__Work request__.
Reproduce only the top of the records, down to and including the line containing "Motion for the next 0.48".

[Data records]
********************

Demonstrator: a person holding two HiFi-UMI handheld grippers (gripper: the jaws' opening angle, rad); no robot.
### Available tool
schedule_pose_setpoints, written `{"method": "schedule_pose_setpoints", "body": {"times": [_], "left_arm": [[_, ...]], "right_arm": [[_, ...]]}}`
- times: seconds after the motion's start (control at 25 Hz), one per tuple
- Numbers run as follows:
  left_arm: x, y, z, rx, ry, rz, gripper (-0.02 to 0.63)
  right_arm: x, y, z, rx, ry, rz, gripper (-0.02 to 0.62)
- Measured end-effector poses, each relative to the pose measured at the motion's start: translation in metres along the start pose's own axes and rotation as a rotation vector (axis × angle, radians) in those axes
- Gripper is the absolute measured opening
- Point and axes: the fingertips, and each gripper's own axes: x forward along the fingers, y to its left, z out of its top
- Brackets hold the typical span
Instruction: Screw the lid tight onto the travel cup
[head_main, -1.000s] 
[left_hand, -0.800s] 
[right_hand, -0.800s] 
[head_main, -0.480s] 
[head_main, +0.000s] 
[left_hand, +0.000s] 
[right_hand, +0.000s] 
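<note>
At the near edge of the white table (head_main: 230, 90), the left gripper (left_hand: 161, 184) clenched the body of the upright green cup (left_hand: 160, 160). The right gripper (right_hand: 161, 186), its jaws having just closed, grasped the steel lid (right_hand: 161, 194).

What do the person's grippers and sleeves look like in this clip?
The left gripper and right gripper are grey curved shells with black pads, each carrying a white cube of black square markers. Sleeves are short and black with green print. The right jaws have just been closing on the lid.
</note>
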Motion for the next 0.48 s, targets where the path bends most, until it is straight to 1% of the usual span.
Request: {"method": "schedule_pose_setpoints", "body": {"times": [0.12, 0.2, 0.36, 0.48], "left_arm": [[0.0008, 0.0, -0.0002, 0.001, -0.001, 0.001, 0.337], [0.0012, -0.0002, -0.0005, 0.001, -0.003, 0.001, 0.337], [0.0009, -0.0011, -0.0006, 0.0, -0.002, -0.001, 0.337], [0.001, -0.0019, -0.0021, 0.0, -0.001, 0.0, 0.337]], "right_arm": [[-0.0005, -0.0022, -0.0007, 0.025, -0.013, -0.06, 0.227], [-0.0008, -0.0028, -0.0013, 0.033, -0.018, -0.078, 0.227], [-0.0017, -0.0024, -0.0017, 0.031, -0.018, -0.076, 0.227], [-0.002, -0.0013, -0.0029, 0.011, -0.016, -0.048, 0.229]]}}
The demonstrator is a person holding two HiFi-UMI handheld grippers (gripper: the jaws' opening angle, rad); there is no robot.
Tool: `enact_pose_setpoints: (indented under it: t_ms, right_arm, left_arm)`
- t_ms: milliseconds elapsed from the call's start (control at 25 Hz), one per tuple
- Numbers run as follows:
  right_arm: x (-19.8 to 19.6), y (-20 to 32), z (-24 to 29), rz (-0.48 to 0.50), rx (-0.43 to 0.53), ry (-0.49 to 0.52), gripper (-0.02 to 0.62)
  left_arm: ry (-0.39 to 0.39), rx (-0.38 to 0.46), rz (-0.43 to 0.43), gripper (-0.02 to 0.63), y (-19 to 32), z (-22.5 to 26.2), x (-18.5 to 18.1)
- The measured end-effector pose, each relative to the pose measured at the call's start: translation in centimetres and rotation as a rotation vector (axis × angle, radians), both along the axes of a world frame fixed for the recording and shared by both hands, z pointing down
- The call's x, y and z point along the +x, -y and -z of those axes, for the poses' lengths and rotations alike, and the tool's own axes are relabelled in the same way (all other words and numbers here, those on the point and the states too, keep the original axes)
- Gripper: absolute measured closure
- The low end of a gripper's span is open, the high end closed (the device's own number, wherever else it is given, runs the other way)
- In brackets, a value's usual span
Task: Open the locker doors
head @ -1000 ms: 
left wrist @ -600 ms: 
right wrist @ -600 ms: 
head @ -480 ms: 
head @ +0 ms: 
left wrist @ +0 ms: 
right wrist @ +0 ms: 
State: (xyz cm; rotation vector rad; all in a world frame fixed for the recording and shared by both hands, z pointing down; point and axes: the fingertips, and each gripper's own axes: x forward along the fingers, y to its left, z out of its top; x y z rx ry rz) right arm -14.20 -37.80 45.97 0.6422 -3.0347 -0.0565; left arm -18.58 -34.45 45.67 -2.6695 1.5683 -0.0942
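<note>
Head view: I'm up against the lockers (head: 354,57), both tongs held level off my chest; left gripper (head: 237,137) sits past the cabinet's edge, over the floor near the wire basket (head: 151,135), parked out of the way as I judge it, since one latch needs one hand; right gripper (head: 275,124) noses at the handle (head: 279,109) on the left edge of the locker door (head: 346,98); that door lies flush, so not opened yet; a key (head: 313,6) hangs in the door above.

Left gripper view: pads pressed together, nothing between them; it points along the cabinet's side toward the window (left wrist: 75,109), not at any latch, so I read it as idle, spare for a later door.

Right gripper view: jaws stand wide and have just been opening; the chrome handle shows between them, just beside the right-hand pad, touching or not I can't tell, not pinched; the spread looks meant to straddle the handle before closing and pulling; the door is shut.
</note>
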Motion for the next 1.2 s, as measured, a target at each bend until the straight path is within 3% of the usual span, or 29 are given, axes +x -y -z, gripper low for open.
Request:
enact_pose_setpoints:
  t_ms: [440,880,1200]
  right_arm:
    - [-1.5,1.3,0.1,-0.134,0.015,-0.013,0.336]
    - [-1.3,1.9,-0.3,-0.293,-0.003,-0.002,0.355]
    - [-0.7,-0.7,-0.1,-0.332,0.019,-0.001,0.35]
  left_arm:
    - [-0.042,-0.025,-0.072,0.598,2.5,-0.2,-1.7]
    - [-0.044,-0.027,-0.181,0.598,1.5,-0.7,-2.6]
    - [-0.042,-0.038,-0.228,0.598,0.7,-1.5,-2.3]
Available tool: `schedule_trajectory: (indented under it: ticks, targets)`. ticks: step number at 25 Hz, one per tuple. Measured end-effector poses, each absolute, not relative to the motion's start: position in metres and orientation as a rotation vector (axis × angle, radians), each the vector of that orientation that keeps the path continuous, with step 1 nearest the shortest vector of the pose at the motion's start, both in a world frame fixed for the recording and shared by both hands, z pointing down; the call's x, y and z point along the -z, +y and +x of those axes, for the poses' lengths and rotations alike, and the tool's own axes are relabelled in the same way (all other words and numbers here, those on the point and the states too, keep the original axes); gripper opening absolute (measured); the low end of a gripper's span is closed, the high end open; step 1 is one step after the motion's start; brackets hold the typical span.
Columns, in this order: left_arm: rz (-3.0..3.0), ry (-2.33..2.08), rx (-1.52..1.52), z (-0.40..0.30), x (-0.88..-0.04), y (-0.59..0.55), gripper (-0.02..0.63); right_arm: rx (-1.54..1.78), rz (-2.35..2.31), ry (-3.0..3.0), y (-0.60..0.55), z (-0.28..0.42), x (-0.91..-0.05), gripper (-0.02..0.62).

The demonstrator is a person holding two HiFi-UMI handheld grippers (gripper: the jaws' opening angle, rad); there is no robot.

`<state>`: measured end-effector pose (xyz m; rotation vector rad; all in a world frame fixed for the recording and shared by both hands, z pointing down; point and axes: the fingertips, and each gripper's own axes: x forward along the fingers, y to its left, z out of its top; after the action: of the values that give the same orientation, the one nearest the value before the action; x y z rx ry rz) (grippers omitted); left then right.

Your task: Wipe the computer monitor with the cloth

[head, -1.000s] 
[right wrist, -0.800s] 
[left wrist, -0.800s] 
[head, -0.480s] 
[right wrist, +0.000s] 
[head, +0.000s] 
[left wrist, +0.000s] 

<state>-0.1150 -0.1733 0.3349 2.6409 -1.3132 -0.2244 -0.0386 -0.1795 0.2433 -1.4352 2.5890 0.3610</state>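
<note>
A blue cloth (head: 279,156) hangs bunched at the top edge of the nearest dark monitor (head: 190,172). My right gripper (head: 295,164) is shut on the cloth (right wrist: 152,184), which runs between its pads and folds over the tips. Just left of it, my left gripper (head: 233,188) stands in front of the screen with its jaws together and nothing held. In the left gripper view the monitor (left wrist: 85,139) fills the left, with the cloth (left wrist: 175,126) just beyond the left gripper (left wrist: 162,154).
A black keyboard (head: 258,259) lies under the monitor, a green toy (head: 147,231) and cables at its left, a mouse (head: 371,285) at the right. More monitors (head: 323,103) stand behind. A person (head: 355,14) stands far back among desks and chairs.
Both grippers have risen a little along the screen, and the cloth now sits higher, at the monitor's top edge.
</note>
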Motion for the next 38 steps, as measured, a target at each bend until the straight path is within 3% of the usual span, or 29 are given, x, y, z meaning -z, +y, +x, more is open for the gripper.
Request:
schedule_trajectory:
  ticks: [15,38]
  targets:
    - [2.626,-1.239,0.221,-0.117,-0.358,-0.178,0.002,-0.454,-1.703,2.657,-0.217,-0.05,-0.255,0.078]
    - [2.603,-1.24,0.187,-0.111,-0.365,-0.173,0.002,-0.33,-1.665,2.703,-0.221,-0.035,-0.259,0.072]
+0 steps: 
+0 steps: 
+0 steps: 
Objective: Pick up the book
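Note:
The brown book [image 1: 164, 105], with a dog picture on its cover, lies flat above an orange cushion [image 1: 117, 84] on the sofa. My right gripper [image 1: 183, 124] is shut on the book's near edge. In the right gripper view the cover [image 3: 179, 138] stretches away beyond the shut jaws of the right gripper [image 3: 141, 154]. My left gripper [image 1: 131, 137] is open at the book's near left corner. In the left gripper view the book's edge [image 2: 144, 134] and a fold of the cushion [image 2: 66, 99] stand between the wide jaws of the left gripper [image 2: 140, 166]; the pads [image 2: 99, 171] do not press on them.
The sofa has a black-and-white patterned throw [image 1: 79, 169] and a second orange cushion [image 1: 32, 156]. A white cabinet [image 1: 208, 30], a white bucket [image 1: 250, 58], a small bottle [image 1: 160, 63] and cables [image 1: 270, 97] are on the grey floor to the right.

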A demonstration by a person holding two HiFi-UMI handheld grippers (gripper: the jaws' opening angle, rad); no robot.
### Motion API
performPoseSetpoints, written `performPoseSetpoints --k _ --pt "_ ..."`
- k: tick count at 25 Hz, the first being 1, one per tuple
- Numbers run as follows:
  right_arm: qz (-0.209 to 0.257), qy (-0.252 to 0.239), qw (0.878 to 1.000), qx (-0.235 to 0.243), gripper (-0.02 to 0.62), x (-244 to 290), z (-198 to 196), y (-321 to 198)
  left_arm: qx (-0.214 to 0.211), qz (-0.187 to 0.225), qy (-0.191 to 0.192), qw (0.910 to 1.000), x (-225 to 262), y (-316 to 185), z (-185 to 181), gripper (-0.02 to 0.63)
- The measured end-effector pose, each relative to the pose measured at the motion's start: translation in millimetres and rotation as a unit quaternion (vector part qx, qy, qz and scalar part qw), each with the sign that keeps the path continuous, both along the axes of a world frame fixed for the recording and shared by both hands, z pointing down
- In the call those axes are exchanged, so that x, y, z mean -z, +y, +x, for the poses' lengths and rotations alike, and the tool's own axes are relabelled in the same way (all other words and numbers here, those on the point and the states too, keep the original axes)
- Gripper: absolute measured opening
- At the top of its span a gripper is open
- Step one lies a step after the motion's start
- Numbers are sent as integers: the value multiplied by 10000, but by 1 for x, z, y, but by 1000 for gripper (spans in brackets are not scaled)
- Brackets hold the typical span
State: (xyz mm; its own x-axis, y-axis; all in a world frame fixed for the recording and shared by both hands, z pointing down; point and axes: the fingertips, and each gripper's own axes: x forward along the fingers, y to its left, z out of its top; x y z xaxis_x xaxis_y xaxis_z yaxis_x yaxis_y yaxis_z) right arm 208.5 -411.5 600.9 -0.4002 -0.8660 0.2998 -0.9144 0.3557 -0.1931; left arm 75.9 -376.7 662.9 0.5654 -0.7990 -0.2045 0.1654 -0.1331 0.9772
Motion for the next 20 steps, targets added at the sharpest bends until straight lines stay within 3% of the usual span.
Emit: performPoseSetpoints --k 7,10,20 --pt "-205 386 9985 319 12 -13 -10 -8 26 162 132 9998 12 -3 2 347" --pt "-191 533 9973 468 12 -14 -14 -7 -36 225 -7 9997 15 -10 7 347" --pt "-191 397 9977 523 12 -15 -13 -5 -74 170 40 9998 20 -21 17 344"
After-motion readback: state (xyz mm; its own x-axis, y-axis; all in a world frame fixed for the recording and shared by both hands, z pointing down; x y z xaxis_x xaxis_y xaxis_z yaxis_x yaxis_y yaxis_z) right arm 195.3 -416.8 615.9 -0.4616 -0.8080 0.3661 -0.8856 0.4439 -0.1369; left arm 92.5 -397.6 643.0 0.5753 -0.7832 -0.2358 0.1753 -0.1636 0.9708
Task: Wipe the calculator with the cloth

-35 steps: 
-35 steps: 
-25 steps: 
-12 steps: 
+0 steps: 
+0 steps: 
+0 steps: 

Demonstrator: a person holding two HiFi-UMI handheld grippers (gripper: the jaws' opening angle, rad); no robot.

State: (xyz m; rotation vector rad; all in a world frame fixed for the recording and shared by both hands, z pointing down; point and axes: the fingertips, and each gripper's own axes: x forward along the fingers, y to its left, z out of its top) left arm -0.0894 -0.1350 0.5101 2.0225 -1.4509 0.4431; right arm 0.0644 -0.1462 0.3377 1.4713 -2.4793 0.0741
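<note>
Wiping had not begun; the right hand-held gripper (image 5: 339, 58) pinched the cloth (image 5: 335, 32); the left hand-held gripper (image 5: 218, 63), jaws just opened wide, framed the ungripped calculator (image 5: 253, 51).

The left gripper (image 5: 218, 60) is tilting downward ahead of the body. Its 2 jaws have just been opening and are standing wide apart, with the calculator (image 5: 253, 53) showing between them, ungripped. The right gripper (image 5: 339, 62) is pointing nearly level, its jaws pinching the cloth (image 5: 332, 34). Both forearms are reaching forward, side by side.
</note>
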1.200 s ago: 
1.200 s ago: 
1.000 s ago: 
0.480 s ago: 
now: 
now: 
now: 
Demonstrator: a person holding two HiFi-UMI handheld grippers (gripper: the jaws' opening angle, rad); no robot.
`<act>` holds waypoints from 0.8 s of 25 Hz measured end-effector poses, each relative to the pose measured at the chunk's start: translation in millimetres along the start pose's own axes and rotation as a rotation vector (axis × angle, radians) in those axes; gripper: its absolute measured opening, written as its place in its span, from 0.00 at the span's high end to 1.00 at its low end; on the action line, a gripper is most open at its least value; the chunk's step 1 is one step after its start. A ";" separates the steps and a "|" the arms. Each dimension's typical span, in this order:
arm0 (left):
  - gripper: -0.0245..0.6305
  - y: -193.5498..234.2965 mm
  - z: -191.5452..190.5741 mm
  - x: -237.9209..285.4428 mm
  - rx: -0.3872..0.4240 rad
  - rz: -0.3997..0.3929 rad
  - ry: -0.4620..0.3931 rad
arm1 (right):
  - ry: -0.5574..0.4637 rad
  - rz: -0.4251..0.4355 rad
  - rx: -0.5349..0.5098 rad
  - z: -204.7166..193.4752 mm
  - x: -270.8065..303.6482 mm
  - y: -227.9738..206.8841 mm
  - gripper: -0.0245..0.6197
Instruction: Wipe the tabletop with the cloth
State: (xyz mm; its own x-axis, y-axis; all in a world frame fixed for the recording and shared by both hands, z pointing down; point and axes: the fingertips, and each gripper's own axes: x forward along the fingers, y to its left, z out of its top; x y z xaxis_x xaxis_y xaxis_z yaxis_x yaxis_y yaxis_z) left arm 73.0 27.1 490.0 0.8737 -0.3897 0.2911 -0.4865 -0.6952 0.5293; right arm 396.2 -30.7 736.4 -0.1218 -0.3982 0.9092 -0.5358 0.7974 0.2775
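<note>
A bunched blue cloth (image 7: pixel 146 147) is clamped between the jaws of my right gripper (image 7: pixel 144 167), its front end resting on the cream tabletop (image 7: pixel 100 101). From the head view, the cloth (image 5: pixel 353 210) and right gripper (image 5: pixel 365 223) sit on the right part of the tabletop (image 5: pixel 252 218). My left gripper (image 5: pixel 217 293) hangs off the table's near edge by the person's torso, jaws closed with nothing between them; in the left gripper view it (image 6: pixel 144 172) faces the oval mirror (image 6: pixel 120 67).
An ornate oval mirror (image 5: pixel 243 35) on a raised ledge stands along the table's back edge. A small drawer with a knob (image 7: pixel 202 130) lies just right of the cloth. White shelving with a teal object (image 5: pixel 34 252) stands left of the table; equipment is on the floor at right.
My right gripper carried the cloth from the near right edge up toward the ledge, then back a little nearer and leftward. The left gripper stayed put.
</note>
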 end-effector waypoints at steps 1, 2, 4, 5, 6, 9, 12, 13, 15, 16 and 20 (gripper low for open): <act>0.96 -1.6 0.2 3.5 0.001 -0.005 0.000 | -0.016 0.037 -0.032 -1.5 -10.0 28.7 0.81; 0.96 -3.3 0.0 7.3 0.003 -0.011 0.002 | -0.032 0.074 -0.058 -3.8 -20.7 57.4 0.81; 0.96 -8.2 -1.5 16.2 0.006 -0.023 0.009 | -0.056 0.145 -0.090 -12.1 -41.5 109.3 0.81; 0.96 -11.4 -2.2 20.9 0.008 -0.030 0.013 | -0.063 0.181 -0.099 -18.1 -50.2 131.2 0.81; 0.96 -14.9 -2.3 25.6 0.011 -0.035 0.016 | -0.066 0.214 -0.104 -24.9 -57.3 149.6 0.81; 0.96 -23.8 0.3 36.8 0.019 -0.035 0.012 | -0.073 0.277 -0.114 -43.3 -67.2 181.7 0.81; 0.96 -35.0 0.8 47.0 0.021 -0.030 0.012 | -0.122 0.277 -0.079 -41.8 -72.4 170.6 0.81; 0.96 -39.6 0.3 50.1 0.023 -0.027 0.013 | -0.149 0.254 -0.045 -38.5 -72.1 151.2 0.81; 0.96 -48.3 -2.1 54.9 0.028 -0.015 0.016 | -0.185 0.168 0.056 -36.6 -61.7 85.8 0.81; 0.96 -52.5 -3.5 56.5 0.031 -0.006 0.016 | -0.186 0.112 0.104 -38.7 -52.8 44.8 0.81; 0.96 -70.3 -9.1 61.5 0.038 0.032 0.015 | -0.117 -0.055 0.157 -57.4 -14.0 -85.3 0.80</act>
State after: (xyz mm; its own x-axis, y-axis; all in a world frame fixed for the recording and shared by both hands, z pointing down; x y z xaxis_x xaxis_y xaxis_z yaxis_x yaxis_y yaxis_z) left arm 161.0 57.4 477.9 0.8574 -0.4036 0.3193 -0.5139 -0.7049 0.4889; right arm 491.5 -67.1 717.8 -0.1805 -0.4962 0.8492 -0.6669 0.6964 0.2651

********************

__Answer__.
Demonstrator: a person holding two HiFi-UMI handheld grippers (gripper: the jaws' opening angle, rad); no robot.
### Available tool
schedule_pose_setpoints, written `{"method": "schedule_pose_setpoints", "body": {"times": [_], "left_arm": [[_, ...]], "right_arm": [[_, ...]]}}`
- times: seconds after the motion's start (control at 25 Hz), one per tuple
- Numbers run as follows:
  left_arm: x, y, z, rx, ry, rz, gripper (-0.02 to 0.63)
  right_arm: x, y, z, rx, ry, rz, gripper (-0.02 to 0.62)
- Measured end-effector poses, each relative to the pose measured at the motion's start: translation in metres along the start pose's own axes and rotation as a rotation vector (axis × angle, radians) in those axes
- Gripper is the absolute measured opening
- Point and axes: the fingertips, and each gripper's own axes: x forward along the fingers, y to its left, z out of its top
- Brackets hold the typical span
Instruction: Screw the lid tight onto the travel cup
[head_main, -1.000s] 
[left_hand, -0.800s] 
[right_hand, -0.800s] 
[head_main, -0.480s] 
[head_main, +0.000s] 
[left_hand, +0.000s] 
[right_hand, +0.000s] 
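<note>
At the near edge of the white table (head_main: 230, 90), the left gripper (left_hand: 161, 184) clenched the body of the upright green cup (left_hand: 160, 160). The right gripper (right_hand: 161, 186), its jaws having just closed, grasped the steel lid (right_hand: 161, 194).

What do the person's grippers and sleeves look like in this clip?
The left gripper and right gripper are grey curved shells with black pads, each carrying a white cube of black square markers. Sleeves are short and black with green print. The right jaws have just been closing on the lid.
</note>
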Motion for the next 0.48 s, targets where the path bends most, until it is straight to 1% of the usual span.

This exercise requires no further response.